The Croxdale Hall Estate at Croxdale near Sunderland Bridge, County Durham, England, has been owned by the Salvin family since the 15th century. Its principal building is the Grade I listed Croxdale Hall.

== Ownership ==
The staunchly Roman Catholic Salvin family came to Croxdale by the marriage in 1402 of Gerard Salvin of Harswell, Yorkshire, to Agnes de Rissaby, heiress of Croxdale. They have held the property ever since. Records of the Salvin family are held by Durham County Record Office.

== Croxdale Hall ==
The house, originally in Tudor style, dates from the 17th century. Major alterations in about 1760 were carried out for William Salvin, probably to designs by architect John Carr, including the two-storey seven-bay west entrance front. The impressive internal Rococo plasterwork dates from this time.

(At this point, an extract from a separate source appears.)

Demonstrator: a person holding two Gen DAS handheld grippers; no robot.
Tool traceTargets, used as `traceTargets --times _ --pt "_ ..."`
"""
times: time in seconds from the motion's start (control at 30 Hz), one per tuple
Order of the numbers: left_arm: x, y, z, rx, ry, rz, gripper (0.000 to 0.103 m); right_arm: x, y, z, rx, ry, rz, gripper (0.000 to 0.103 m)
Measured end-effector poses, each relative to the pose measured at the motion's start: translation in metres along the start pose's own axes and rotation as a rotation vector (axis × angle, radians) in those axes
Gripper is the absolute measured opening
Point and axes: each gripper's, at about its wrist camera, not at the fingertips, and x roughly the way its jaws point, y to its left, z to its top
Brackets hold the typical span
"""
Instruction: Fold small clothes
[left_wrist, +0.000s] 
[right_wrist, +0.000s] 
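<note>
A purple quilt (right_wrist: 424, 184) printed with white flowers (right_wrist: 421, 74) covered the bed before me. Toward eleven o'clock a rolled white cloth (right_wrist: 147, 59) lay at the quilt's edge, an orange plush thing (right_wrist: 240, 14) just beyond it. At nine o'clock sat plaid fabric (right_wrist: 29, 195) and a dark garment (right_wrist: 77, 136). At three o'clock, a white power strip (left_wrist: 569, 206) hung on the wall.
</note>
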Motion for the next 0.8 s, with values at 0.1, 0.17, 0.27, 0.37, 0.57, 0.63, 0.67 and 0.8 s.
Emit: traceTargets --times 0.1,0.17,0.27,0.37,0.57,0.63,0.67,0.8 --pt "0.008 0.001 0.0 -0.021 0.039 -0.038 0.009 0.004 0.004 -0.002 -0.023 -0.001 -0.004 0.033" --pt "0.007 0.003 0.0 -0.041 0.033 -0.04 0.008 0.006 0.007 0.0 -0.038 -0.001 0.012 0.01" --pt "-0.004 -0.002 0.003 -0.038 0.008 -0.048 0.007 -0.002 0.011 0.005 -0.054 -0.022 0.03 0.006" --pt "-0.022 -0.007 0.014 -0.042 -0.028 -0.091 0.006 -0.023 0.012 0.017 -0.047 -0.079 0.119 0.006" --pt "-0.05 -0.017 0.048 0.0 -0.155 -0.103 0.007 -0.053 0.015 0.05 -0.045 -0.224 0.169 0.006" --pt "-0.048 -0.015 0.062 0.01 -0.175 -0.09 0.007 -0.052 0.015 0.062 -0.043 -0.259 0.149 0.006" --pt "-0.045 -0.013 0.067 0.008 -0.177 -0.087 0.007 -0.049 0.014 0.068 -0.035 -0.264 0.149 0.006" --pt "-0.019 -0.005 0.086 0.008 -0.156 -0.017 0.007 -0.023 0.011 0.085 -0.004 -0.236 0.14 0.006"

A three-walled garden and lakes were laid out in the mid-18th century, creating a pleasure ground through which the family could demonstrate their wealth and status with the exotic plants they acquired through their gardener John Kennedy (1719–1790), his Hammersmith-based nurseryman brother Lewis Kennedy (1721–1782), and his business partner James Lee (1715–1795). The gardens have been listed at Grade II* on the National Register of Historic Parks and Gardens since 1993. As of 2024, they are on Historic England's Heritage at Risk Register regarding the condition of walls and water features.

Further alterations to the house by architect James Wyatt in about 1807 included the addition of a five-bay south wing and the insertion of a Gothic Revival-style Roman Catholic chapel into the 18th-century north wing.

The house served as a military hospital from 1940 to 1945 and then as a maternity home until at least 1954. It was designated as Grade I listed in 1967. More recently, the hall has been restored as a family home. It is open to the public by appointment.

==Other buildings==
A disused 12th-century chapel which stands in the grounds is a Scheduled Ancient Monument and also a Grade I listed building. It was in use as a chapel of ease to St Oswalds, Elvet, until the new parish church of St. Bartholomew was built by the Salvins in 1845. Although it was repaired around 2021, as of 2024 the building is on the Heritage at Risk Register owing to "unresolved damp issues".

Also in the grounds is an 18th-century house (Grade II* listed) which housed the priests who served as chaplains to the Salvin family.